How to check what actually happened

Log in to cPanel and go to Email > Track Delivery. Filter the results for "Deferred" or "Failed." That list shows you exactly which addresses bounced or stalled and why, which is normally enough to identify the source in a couple of minutes: one bad list, one broken form, or one obviously-not-you sending pattern.

How to fix it

  1. If it's a mailing list problem: clean the list, remove bounced/invalid addresses, and consider sending in smaller batches rather than all at once.
  2. If it's a compromised account: change the email account password and your cPanel password, check for unfamiliar auto-forwarders or filters under Email > Forwarders and Email Filters, and if it's a WordPress site, update all plugins/themes and scan for injected code.
  3. If it's a script or form: check the destination address is correct and add basic validation or a CAPTCHA to stop bot submissions.
  4. Once the cause is fixed, the block clears itself automatically at the top of the next hour.
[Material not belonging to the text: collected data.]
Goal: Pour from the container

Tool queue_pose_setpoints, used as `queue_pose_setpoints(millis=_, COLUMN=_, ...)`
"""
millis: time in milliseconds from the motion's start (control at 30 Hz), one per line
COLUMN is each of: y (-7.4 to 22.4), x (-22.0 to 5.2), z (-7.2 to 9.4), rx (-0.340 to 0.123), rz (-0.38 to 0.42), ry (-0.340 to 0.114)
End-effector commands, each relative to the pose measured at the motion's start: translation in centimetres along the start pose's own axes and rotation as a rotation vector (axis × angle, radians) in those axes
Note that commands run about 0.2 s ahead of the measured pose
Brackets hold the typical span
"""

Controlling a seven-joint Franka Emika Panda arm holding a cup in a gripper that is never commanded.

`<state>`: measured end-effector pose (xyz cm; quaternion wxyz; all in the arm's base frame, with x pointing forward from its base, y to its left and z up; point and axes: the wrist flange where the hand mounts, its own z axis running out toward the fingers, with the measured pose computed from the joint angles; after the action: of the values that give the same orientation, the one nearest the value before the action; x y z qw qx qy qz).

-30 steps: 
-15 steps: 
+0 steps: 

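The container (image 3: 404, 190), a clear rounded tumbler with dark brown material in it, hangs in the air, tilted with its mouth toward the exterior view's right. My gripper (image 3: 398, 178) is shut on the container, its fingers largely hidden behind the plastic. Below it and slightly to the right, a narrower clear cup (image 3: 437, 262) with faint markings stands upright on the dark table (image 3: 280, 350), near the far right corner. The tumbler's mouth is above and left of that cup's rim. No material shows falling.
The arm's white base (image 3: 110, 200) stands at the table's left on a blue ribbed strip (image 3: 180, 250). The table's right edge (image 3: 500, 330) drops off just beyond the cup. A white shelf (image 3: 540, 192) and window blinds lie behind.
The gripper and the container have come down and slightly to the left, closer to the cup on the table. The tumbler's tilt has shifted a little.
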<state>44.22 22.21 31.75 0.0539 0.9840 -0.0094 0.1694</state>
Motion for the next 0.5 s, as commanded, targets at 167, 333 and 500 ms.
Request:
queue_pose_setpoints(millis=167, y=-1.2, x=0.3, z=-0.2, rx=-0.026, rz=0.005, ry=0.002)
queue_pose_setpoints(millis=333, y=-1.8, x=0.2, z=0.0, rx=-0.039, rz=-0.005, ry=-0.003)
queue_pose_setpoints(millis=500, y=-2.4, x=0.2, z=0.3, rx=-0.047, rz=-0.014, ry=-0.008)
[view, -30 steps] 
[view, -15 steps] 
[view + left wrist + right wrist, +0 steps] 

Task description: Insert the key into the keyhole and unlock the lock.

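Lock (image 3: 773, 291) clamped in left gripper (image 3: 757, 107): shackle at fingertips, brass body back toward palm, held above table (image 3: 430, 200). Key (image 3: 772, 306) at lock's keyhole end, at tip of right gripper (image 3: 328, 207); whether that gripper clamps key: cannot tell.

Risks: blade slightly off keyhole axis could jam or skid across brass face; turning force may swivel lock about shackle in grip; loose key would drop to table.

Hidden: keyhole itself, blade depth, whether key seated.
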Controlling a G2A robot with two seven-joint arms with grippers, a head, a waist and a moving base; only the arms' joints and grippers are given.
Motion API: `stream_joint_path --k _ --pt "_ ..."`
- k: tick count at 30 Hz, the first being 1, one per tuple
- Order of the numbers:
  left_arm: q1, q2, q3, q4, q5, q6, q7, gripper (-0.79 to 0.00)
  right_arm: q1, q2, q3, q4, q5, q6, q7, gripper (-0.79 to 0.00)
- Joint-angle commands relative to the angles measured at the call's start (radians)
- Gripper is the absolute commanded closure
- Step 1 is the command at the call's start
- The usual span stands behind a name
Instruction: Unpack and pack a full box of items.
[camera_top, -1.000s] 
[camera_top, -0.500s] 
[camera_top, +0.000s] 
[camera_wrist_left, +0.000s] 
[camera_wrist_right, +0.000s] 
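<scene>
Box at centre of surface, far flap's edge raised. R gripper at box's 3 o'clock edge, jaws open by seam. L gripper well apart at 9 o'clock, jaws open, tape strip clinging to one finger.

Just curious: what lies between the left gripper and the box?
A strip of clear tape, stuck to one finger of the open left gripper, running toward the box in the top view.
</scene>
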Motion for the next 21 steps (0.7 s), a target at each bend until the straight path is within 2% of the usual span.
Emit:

You don't need to wait for support to "unblock" you unless the underlying issue isn't resolved and it keeps re-triggering.

If you can't identify the cause from Track Delivery, or the block keeps recurring, open a support ticket and include the exact error message with the timestamp; that lets us pull the mail log for that specific window rather than guessing.

Preventing it going forward

  • Keep any mailing list on a double opt-in basis and prune it periodically.
  • Use a proper mailing list tool for anything beyond a handful of recipients rather than BCC'ing from a regular mailbox.
  • Keep CMS plugins, themes, and core files updated.
  • Use strong, unique passwords on every email account and your cPanel login.